"Addressable advertising is part of the economic engine for the Internet, for Internet startups, and for broadband deployment and adoption," the cable company said recently in comments filed with the Federal Communications Commission. "Participants in the broadband economy, federal agencies and public interest groups would best serve consumers by promoting a better understanding of these technologies and practices, rather than a suspicion of them."
Charter made its filing in response to the FCC's request for comments about online privacy and broadband, including how to meet consumers' expectations regarding privacy. While the Internet service provider doesn't directly refer to NebuAd, Charter obviously hopes that nothing in the new broadband plan will prevent ISPs from forging deals to monitor consumers' Web surfing in order to serve them targeted ads.
"Consumers browsing the Internet now expect cookies. That expectation comes from experience, education and the appreciation for the benefits that cookies provide," the company states. "The same evolution of consumer expectations is developing with advertising."
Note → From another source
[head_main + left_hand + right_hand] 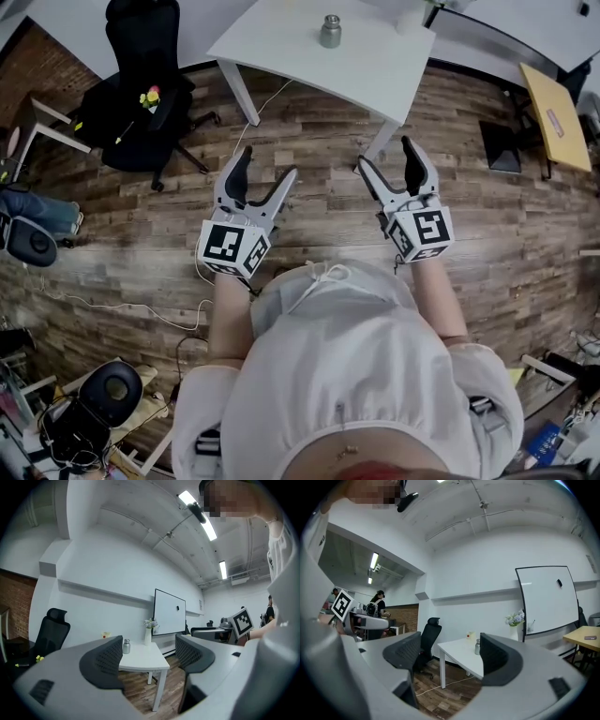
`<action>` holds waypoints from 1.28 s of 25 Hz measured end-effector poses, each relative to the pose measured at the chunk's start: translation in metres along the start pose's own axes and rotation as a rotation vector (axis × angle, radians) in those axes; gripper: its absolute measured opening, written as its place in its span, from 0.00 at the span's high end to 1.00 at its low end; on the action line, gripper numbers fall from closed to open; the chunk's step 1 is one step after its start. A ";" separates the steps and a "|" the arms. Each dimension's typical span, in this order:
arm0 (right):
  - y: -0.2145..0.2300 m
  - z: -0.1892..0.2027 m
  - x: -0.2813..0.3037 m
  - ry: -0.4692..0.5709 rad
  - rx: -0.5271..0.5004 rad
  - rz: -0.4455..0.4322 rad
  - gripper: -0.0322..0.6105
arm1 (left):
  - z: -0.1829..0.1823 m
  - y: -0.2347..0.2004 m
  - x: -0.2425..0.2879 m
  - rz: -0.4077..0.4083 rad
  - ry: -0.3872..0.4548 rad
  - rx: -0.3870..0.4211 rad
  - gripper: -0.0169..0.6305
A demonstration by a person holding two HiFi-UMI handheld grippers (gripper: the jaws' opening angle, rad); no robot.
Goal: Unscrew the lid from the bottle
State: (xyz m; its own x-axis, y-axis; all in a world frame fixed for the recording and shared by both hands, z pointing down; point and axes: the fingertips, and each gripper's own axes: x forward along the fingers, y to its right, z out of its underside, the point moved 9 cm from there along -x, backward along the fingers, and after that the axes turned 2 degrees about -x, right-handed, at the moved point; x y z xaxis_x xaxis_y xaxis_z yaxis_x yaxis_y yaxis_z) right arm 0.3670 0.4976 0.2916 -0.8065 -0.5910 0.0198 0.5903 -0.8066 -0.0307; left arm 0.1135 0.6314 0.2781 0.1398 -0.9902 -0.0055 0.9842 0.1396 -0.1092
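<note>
Across wood-plank floor (141,253), faced a white table (281,52) standing well ahead. Found the small metal bottle (330,31) upright on that table, lid (331,18) on top, well apart from both grippers. Held the left gripper (267,167) level over the floor, jaws spread wide, with nothing between them but the distant table and bottle. Held the right gripper (386,155) level beside it, jaws likewise wide and empty. Noted a black office chair (141,84) left of the table, a whiteboard (169,611) against the white wall behind, and a vase of flowers (148,632) beyond the bottle.
</note>
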 end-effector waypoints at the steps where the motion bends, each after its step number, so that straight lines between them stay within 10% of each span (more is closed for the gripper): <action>1: -0.002 0.000 0.003 0.001 -0.002 0.009 0.33 | 0.001 -0.005 -0.003 0.004 -0.012 0.006 0.43; 16: 0.022 0.031 0.127 -0.048 0.063 -0.073 0.33 | 0.015 -0.088 0.041 -0.083 -0.075 0.025 0.44; 32: 0.191 0.027 0.341 -0.109 0.084 -0.095 0.39 | -0.006 -0.199 0.283 -0.102 -0.070 0.040 0.44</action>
State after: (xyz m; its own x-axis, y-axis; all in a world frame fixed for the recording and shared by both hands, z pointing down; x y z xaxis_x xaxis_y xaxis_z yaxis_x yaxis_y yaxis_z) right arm 0.2060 0.1414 0.3198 -0.8529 -0.5064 0.1271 0.5162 -0.8544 0.0601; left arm -0.0435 0.3231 0.2926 0.0442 -0.9964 0.0728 0.9970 0.0394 -0.0663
Charter also says that allowing ISPs to serve targeted ads could lower broadband subscription costs: "One means of promoting the affordability of broadband services is to foster an environment in which service providers have flexibility to seek more revenue from sources other than subscribers, such as advertisers."
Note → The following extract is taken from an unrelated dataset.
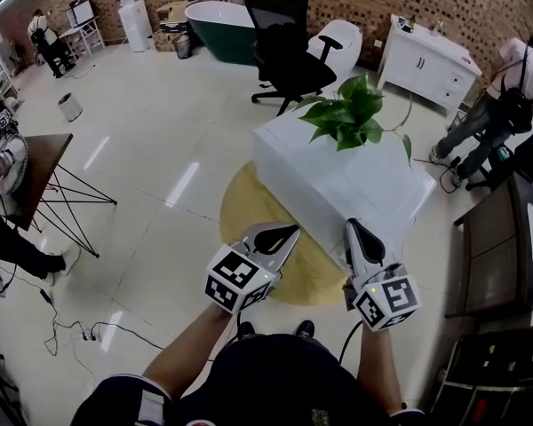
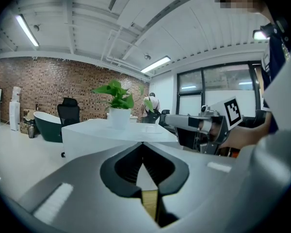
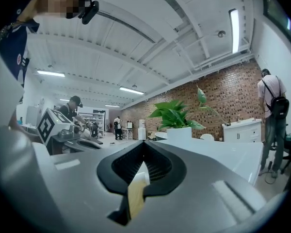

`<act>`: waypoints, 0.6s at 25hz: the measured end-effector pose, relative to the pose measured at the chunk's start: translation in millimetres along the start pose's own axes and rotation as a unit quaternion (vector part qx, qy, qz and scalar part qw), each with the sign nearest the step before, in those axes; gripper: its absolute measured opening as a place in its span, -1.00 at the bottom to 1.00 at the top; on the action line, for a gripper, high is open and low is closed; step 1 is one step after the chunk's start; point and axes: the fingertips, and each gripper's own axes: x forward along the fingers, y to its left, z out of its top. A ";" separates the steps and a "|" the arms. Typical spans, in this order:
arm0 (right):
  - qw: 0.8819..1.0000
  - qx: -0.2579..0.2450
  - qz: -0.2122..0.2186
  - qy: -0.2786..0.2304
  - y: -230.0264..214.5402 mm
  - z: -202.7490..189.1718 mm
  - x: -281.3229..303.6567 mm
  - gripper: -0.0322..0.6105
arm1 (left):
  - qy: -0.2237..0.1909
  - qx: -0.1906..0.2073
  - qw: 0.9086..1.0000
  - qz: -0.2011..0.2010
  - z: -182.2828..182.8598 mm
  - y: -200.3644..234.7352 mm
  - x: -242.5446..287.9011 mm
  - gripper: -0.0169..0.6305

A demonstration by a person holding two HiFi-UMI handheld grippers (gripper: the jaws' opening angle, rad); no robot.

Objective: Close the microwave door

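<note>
No microwave shows in any view. In the head view I hold both grippers low in front of me, pointed at a white block table (image 1: pixel 338 189) with a potted green plant (image 1: pixel 348 114) on it. My left gripper (image 1: pixel 282 234) is shut and holds nothing, its tip just short of the block's near edge. My right gripper (image 1: pixel 354 231) is also shut and empty, right by that same edge. In the left gripper view the jaws (image 2: pixel 143 144) meet at their tips, with the plant (image 2: pixel 117 98) beyond. The right gripper view shows its jaws (image 3: pixel 144 143) closed the same way.
A round yellow rug (image 1: pixel 249 216) lies under the block. A black office chair (image 1: pixel 284 43), a green bathtub (image 1: pixel 215 27) and a white cabinet (image 1: pixel 426 60) stand farther back. A person (image 1: pixel 506 105) bends at the right; a dark table (image 1: pixel 497 256) stands near right, a wire-legged table (image 1: pixel 44 162) at left.
</note>
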 end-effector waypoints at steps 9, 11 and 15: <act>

The company adds that no one "has presented compelling record evidence that significant numbers of consumers are deterred from using broadband because of concern over how their information might be used for advertising."
In 2008, Charter notified broadband subscribers that it intended to work with NebuAd to serve users' ads based on their Web-surfing activity. But the company backed away from the controversial plan after Congress got involved.
NebuAd had always maintained that it would protect Web users' privacy by anonymizing the information it collected.
Still, ISP-based ad targeting is particularly controversial, given that broadband providers have access to users' entire clickstream data -- including activity at search engines and at noncommercial sites. Also, some privacy advocates warn that individuals can be identified from supposedly anonymized information.
Charter isn't the only one to weigh in recently on privacy and broadband. So have a host of trade groups, including the Interactive Advertising Bureau, as well as private companies and consumer advocates.
Despite the activity, it's not clear whether the FCC's broadband plan will even address online ad targeting. But given the controversy surrounding behavioral targeting -- especially when based on information gleaned from ISPs -- it would be very surprising to see the FCC decide to embrace Charter's position.